/assignment_ds_1

Personal assignment for a course.

Primary LanguagePython

Visual Decision Tree Based on Categorical Attributes


As you may know "scikit-learn" library in python is not able to make a decision tree based on categorical data, and you have to convert categorical data to numerical before passing them to the classifier method. Also, the resulted decision tree is a binary tree while a decision tree does not need to be binary.

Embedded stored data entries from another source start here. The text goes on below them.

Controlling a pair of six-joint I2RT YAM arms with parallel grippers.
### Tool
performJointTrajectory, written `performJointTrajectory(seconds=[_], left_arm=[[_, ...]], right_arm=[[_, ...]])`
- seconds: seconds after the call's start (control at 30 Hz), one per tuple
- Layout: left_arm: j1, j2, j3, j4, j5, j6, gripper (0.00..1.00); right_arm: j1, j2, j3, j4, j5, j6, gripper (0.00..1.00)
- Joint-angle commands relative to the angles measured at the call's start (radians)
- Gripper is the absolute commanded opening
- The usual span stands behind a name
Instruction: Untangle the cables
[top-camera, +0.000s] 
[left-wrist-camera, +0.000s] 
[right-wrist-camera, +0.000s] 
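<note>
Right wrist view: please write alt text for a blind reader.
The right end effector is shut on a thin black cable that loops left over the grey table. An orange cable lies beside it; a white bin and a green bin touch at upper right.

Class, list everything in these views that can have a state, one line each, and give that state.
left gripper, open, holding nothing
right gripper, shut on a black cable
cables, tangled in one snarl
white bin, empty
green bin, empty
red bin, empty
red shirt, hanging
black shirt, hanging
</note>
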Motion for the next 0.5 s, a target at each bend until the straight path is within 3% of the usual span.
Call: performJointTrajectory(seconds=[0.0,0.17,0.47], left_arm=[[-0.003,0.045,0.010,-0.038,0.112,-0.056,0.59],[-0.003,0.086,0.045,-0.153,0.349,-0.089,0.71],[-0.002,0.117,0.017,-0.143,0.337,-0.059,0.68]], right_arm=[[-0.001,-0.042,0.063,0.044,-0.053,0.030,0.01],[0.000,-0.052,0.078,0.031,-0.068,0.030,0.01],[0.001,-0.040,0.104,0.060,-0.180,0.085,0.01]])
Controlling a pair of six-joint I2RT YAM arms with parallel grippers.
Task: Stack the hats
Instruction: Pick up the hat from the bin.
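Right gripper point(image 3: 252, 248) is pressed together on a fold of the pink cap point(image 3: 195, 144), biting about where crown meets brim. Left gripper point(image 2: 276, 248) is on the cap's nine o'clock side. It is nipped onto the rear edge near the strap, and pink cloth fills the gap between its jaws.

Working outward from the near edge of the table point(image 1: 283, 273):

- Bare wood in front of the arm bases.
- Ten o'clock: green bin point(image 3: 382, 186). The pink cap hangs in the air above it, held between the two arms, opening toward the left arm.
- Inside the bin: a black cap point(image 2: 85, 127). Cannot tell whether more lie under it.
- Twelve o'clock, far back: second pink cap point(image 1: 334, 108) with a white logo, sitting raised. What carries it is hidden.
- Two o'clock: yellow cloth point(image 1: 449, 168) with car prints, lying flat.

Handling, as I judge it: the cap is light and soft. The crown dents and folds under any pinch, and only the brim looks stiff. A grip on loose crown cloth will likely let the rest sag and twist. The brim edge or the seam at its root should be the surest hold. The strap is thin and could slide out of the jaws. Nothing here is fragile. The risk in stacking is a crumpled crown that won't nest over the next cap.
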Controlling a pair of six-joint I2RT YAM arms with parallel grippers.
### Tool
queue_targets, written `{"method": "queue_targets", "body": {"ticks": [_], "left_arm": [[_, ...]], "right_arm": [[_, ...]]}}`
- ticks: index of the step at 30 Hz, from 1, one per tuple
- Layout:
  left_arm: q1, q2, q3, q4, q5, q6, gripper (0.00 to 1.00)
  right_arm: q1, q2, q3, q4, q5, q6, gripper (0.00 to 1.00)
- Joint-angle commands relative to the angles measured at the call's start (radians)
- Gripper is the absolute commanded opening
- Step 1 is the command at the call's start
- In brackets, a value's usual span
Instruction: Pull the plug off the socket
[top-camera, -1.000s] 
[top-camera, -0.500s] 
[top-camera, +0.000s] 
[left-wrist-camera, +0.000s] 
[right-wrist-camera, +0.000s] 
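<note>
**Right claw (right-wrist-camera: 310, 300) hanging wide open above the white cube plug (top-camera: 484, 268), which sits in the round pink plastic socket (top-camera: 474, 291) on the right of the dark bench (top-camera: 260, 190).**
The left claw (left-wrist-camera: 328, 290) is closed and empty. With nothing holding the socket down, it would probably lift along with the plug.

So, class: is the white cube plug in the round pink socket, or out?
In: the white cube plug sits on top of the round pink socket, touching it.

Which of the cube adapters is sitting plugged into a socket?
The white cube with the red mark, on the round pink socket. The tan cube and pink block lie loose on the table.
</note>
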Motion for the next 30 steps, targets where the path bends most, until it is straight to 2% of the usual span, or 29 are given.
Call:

Here we provide a library which is able to make a visual decision tree based on categorical data. You can read more about decision trees here.

Features


The main algorithm which is used is ID3 with the following features:

  • Information gain based on entropy
  • Information gain based on gini
  • Some pruning capabilities like:
    • Minimum number of samples
    • Minimum information gain
  • The resulted tree is not binary

Requirements


You can find all the requirements in "requirements.txt" file, and it can be installed easily by the following command:

  • pip install -r requirements.txt

Also to be able to see visual tree, you need to install graphviz package. Here you can find the right package with respect to your operation system.

Usage


from DecisionTree import DecisionTree
import pandas as pd

#Reading CSV file as data set by Pandas
data = pd.read_csv('playtennis.csv')
columns = data.columns

#All columns except the last one are descriptive by default
descriptive_features = columns[:-1]
#The last column is considered as label
label = columns[-1]

#Converting all the columns to string 
for column in columns:
    data[column]= data[column].astype(str)
   
data_descriptive = data[descriptive_features].values
data_label = data[label].values

#Calling DecisionTree constructor (the last parameter is criterion which can also be "gini")
decisionTree = DecisionTree(data_descriptive.tolist(), descriptive_features.tolist(), data_label.tolist(), "entropy")

#Here you can pass pruning features (gain_threshold and minimum_samples)
decisionTree.id3(0,0)

#Visualizing decision tree by Graphviz
decisionTree.print_visualTree()

print("System entropy: ", format(decisionTree.entropy))
print("System gini: ", format(decisionTree.gini))